The central bank drew attention to the fact that 85.4 percent of net provisioning was made up of 6 banks, which together account for 66 percent of the credit market.

Provisions have been made in such a way that the current quality of the loan portfolio does not yet justify it (banks try to estimate the future mainly based on macroeconomic indicators and customer surveys), that is, to cover expected future losses: the ratio of non-performing loans in the banking sector at the end of September 2 was 0.5%, of which the delinquency of loans to households was 6.2% and for companies 4.6%. Although companies saw a deterioration compared to the end of 2019, this already happened in the first quarter of this year, and since then the delinquency rate has decreased due to the moratorium on repayments.

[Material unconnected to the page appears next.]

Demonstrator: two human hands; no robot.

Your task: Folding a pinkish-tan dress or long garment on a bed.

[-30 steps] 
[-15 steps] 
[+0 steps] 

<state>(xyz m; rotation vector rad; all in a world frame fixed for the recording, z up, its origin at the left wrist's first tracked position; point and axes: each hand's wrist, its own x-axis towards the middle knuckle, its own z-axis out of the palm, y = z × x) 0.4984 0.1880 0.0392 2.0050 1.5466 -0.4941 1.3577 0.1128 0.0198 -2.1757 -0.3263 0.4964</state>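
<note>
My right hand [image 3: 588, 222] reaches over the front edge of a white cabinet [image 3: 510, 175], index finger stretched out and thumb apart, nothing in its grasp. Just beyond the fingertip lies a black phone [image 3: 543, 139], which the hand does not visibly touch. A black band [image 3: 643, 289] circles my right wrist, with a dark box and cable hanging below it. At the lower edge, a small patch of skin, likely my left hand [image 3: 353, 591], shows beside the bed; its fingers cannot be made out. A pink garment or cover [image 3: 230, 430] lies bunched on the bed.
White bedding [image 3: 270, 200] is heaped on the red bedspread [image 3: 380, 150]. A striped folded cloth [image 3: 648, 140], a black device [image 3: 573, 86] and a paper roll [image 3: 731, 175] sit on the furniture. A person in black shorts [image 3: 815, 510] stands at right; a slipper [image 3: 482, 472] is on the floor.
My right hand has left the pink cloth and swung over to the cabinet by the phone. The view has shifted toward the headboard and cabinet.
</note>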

It is interesting to see how the profits are distributed among the individual banks. These MNB statistics also classify OTP’s foreign subsidiaries as Hungarian credit institutions, thus we distinguish our activities in Hungary within OTP. It can be said that OTP’s Hungarian operations accounted for 53% of domestic bank profits, and together with the bank’s foreign subsidiaries accounted for 62% of total sector profits (the table below shows figures from UniCredit, Raiffeisen and CIB of the parent bank report, average converted to the euro exchange rate).

Profit of banks after taxes during the first three quarters of 2020
Bank Mrd ft
OTP Group 188.2
of which OTP Hungary 107.9
K&H 31.7
UniCredit 23.7
SMEs 13.3
First 12.0
Raiffeisen 11.6
CIB 3.2
The seven large banks mentioned above without OTP subsidiaries 203.3
Banking sector as a whole without OTP subsidiaries 224.5
The banking sector as a whole 304.8
Source: MNB, bank reports, portfolio calculation.

OTP has also expanded over the last year, so this is worth considering when summarizing the following figures at the sector level:

  • the sector’s loan portfolio grew 21% in one year and 8% since the start of the coronavirus (more precisely at the end of March),
  • the stock of deposits in the sector has grown by 22% in one year and by 8% since the start of the coronavirus (more precisely at the end of March),
  • the total balance of the sector has increased by 19% in one year and 7% since the start of the coronavirus (more precisely at the end of March),
  • the sector’s net interest income in the first three quarters of the year was 12% and its net income from commissions and commissions 7% higher than the previous year,
  • operating expenses increased by 9%, net provisions multiplied by 10 (see above).

In addition to the OTP acquisitions, the payment moratorium also had a positive effect on portfolios and, in part, on revenues, as 41% of domestic corporate loans and 57% of domestic loans participated in the moratorium. at the end of September.

and banks can still count their interest and fees as income this year, but not exactly according to the compound interest rules.

Exactly to what extent this restriction will worsen its results this year (a previous estimate for MNB was about 50 billion HUF), we have not yet found an exact figure.

According to the MNB’s expectations, the domestic corporate loan portfolio may increase between 6 and 9% this year and the national retail loan portfolio between 8 and 12% (from October to October it was + 15% and + 13% respectively), so the repayment moratorium distorts both upwards). The future profitability of banks can be determined by the deterioration of the loans that come out of the moratorium: according to the MNB, 15-20 percent of corporate loans and 5-10 percent of loans to households are considered vulnerable But this does not mean that banks can expect such a rate of non-performing loans. In terms of capital position and liquidity, the Hungarian banking system is resistant even to severe economic stress, shows the Financial Stability Report recently presented by the Central Bank.